Kurze Unterbrechung – Instant Messaging ist nützlich

twitter-iconDiese ununterbrochenen Unterbrechungen! Ständig bimmelt das Handy, piept das E-Postfach, ächzt das Instant-Messaging-Programm, wie etwa bei Googlemail, Skype, Twitter & co. Konzentriertes Arbeiten ist so völlig unmöglich. Der rote Faden: längst verloren. Aber stimmt das?
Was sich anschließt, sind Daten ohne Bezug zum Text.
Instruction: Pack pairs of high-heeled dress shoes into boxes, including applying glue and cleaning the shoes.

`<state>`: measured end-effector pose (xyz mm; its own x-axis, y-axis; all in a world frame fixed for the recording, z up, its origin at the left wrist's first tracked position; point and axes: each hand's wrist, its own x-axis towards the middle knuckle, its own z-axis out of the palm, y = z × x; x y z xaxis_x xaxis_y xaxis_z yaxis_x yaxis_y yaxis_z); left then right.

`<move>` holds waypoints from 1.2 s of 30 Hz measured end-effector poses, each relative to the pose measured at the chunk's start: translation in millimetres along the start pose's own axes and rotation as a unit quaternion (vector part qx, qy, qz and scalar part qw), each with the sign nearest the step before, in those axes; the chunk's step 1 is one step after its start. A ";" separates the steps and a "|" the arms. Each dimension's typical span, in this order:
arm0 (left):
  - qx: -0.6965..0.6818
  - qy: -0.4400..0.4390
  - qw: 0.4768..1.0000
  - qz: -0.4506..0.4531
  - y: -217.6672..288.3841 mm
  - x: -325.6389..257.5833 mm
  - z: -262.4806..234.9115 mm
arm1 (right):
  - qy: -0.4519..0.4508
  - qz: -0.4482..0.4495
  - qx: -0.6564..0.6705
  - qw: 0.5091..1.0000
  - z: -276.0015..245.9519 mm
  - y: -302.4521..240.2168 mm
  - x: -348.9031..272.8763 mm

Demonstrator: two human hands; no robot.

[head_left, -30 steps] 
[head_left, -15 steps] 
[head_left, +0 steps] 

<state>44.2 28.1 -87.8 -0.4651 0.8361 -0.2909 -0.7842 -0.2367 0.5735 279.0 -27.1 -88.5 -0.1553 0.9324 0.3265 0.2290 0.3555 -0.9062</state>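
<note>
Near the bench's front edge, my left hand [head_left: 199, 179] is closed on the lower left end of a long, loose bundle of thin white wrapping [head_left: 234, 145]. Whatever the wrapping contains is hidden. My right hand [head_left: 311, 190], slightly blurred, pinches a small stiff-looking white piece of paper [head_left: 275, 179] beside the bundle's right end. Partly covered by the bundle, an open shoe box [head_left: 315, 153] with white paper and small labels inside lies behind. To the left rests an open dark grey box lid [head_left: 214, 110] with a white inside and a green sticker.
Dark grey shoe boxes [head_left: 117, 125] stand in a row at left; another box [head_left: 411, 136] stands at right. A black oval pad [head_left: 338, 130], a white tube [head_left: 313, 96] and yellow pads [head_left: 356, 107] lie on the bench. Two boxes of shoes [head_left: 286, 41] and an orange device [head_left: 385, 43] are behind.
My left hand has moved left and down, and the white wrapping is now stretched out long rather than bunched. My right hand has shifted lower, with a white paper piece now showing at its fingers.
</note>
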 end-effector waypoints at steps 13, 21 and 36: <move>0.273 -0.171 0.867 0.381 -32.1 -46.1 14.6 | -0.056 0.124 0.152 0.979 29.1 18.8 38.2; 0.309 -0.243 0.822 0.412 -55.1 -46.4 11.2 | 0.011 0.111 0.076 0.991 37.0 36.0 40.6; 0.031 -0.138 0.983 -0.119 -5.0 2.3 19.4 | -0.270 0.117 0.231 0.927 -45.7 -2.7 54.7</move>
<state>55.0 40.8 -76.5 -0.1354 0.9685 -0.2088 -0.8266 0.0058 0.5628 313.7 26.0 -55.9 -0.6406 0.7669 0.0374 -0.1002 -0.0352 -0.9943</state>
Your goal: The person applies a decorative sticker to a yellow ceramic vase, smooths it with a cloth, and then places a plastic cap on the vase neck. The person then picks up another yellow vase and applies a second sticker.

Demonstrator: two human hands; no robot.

Stimmt nicht, sagen jetzt amerikanische Wissenschaftler von den Universitäten in Irvine und Columbus. In einer Studie über Instant Messaging im Büro, bei der sie 912 Büroangestellte beobachtet haben, kommen sie zum Schluss: Mithilfe dieser Webtools werden unnötige Störungen sogar vermieden. Dann etwa, wenn man dem Kollegen ein paar Fragen stellen will oder muss und mit ihm schnell über die Chatbox Informationen austauscht, statt zig Mails hin- und herzuschicken oder immer wieder anzurufen. Und durch gezieltes Abschalten der IM-Funktion lässt sich zudem klar signalisieren, dass man gerade abwesend ist oder nicht gestört werden will. Überhaupt nutzen die meisten diese Tool, um schnelle Antworten auf aktuelle arbeitsbezogene Fragen zu bekommen und nicht, um damit komplexe Probleme zu klären.